■ WORK REQUIRED
Only the lines from the start of the entries through the line with "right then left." are wanted; please output them exactly.

──────── DATA SECTION

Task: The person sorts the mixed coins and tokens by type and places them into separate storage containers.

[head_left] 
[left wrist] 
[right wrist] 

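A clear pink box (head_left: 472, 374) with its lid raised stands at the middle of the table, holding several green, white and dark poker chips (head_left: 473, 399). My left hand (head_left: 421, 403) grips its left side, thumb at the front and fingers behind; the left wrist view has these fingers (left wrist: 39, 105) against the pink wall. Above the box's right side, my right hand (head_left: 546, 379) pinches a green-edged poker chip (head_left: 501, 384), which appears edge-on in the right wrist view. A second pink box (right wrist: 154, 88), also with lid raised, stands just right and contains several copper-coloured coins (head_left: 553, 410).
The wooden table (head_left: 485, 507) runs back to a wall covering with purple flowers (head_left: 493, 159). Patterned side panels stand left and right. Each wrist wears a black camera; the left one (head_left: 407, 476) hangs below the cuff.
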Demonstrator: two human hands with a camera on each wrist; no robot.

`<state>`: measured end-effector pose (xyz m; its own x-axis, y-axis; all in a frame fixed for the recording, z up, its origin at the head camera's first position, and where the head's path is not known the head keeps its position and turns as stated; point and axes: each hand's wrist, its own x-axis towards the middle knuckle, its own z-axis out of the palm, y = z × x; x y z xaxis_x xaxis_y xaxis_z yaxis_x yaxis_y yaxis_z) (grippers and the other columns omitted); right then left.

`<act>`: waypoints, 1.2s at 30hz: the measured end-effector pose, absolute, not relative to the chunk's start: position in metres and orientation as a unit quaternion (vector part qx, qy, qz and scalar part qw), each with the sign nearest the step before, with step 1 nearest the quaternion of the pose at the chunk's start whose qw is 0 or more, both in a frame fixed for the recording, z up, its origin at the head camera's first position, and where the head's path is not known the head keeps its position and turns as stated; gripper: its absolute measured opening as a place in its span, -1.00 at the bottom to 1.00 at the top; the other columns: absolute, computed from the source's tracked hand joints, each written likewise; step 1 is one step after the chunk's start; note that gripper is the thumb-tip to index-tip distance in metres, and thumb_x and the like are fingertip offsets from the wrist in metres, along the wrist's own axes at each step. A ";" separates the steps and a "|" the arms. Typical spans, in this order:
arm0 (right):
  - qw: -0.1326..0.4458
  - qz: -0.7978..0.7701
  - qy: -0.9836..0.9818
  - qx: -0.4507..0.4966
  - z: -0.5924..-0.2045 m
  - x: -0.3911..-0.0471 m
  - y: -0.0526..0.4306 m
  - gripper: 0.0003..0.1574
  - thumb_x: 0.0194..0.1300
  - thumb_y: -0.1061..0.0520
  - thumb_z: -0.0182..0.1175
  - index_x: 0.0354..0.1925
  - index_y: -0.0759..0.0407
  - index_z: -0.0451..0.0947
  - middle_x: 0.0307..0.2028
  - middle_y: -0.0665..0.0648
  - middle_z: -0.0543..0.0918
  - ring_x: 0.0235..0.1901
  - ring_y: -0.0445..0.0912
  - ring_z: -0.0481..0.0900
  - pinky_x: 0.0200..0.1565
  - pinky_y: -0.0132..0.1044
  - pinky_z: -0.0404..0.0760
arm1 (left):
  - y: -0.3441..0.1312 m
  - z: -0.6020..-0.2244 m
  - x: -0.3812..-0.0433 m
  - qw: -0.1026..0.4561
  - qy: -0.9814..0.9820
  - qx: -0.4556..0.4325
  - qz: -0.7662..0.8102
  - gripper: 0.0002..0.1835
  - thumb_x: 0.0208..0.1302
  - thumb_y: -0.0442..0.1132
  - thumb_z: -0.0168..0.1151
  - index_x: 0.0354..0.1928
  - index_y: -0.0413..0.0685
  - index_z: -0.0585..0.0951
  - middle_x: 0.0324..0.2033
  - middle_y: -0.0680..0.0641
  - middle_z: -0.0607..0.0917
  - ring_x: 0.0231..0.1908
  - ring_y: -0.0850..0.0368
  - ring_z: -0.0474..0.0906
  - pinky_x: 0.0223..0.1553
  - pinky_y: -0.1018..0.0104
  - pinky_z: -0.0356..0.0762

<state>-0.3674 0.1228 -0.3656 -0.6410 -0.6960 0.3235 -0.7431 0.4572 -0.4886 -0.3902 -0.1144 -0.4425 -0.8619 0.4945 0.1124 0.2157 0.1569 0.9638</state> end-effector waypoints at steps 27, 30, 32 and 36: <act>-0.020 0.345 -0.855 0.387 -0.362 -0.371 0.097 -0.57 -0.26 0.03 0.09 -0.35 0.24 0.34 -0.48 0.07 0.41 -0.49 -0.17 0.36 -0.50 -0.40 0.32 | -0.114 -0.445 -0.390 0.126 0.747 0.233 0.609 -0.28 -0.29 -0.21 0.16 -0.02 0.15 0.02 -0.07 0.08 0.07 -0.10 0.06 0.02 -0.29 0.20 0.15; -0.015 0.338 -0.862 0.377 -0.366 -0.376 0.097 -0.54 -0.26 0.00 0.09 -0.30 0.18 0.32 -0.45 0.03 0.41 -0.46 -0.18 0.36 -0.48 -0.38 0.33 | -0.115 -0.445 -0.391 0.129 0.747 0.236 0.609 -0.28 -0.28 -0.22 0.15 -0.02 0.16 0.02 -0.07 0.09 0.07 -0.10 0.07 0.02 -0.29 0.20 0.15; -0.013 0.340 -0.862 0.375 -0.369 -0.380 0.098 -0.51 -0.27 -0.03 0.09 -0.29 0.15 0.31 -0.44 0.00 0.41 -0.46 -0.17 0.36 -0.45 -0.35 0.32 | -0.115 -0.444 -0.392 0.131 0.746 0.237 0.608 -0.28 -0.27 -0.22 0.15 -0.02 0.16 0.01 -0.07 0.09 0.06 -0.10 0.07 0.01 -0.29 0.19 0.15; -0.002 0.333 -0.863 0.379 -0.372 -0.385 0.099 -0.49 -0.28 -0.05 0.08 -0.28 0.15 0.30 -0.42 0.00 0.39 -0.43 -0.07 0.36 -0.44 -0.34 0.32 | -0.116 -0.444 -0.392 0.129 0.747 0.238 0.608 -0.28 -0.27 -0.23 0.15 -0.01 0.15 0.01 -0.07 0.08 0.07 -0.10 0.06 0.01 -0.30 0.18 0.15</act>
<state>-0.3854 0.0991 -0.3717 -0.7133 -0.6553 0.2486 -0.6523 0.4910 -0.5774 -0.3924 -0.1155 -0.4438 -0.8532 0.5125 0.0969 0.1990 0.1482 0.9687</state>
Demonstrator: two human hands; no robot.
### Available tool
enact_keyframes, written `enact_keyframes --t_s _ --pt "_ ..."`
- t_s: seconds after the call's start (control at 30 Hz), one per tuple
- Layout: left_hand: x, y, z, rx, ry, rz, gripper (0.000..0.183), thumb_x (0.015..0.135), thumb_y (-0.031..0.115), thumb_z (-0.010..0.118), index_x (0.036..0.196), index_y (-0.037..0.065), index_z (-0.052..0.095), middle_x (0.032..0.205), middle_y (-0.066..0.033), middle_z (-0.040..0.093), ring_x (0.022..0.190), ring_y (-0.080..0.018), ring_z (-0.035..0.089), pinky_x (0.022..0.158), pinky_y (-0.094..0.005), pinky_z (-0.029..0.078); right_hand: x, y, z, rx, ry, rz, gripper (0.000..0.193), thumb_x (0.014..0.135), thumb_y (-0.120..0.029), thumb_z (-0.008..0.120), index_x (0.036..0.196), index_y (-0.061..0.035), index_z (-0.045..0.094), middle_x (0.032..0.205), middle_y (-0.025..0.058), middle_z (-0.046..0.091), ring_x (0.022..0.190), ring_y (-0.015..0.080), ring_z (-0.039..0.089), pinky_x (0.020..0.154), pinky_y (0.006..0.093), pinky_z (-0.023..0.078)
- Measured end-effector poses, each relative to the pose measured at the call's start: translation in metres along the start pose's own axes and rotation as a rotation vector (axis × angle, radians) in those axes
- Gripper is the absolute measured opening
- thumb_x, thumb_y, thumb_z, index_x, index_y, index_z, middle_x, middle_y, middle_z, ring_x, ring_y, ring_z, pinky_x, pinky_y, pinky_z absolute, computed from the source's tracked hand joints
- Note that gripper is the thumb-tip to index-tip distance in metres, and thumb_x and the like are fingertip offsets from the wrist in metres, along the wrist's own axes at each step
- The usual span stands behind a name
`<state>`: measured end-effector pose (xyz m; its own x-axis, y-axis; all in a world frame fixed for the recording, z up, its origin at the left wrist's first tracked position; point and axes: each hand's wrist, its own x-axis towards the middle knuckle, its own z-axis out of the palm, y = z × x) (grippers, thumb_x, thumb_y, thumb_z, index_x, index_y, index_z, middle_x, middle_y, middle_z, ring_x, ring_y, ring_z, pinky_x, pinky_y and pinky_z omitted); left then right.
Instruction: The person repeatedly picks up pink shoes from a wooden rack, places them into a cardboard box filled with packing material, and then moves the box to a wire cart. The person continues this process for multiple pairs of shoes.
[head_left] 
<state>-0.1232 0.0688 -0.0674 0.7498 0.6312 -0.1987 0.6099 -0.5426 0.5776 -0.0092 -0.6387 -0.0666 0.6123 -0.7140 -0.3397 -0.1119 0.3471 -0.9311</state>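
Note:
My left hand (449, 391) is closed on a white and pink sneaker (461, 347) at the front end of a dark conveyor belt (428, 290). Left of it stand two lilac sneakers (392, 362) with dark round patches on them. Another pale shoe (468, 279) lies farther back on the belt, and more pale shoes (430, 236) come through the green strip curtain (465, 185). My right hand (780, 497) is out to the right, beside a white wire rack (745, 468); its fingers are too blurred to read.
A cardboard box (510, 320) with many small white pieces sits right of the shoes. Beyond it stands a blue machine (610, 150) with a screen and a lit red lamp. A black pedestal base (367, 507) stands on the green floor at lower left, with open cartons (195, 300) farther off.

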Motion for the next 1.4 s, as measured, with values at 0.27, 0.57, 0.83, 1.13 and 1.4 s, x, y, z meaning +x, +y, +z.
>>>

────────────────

■ REPLY TO THE EXERCISE
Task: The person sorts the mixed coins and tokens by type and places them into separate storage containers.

[head_left] 
[left wrist] 
[right wrist] 

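A clear pink box (head_left: 472, 374) with its lid raised stands at the middle of the table, holding several green, white and dark poker chips (head_left: 473, 399). My left hand (head_left: 421, 403) grips its left side, thumb at the front and fingers behind; the left wrist view has these fingers (left wrist: 39, 105) against the pink wall. Above the box's right side, my right hand (head_left: 546, 379) pinches a green-edged poker chip (head_left: 501, 384), which appears edge-on in the right wrist view. A second pink box (right wrist: 154, 88), also with lid raised, stands just right and contains several copper-coloured coins (head_left: 553, 410).
The wooden table (head_left: 485, 507) runs back to a wall covering with purple flowers (head_left: 493, 159). Patterned side panels stand left and right. Each wrist wears a black camera; the left one (head_left: 407, 476) hangs below the cuff.
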Demonstrator: two human hands with a camera on each wrist; no robot.

`<state>`: measured end-effector pose (xyz m; its own x-axis, y-axis; all in a frame fixed for the recording, z up, its origin at the head camera's first position, and where the head's path is not known the head keeps its position and turns as stated; point and axes: each hand's wrist, its own x-axis towards the middle knuckle, its own z-axis out of the palm, y = z × x; x y z xaxis_x xaxis_y xaxis_z yaxis_x yaxis_y yaxis_z) (grippers and the other columns omitted); right then left.

The requested output has been fully supplied.